## TASK DETAILS
The lines to copy are those in the listing that hold the word "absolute".

## SOURCE DATA

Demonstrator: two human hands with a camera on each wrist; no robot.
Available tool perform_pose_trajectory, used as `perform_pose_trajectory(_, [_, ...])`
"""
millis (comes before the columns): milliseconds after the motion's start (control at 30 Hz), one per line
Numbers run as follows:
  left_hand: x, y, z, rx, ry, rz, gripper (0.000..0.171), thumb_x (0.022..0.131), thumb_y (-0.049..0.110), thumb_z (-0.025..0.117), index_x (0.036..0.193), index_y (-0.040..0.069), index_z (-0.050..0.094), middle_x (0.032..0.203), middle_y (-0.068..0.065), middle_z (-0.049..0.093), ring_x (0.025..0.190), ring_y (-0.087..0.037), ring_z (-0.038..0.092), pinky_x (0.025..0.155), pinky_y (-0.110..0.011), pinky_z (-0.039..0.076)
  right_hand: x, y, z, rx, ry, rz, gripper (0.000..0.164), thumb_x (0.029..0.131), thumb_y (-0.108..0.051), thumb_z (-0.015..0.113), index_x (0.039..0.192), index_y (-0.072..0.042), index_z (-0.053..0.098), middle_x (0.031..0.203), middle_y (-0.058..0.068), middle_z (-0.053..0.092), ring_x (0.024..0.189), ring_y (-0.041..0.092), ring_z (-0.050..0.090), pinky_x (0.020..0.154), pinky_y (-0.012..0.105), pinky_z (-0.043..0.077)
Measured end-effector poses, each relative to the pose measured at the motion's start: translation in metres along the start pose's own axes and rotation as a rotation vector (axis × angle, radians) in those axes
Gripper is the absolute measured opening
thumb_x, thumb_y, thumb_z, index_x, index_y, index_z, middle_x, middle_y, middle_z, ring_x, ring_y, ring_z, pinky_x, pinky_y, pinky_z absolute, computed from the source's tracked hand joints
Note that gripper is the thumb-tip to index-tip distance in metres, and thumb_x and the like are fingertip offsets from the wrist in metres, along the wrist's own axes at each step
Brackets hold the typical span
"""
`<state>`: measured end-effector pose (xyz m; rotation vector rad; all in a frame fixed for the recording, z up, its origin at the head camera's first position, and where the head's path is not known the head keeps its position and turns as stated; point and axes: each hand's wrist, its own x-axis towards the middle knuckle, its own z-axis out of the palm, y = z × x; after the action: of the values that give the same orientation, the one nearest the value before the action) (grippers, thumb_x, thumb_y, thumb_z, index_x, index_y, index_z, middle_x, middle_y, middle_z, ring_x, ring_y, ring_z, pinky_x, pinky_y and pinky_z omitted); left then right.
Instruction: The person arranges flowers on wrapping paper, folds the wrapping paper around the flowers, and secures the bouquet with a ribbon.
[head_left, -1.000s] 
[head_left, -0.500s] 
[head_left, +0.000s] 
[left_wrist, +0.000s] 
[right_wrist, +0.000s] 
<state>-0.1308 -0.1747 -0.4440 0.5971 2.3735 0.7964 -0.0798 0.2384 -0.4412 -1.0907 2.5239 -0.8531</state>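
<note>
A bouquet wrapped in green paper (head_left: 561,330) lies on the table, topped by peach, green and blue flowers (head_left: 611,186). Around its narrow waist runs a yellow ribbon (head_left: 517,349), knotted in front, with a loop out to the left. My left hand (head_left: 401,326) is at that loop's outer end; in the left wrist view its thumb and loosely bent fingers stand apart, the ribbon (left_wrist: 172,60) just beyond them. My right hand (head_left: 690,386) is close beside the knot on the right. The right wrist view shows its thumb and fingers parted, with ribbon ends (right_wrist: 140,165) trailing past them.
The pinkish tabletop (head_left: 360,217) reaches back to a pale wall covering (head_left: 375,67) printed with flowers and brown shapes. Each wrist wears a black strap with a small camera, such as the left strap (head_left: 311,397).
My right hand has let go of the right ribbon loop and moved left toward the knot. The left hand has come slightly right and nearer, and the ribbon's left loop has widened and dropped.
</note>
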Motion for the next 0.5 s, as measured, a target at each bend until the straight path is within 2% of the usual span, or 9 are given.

## REPLY
Gripper is the absolute measured opening
thumb_x, thumb_y, thumb_z, index_x, index_y, index_z, middle_x, middle_y, middle_z, ring_x, ring_y, ring_z, pinky_x, pinky_y, pinky_z absolute, computed from the source's tracked hand joints

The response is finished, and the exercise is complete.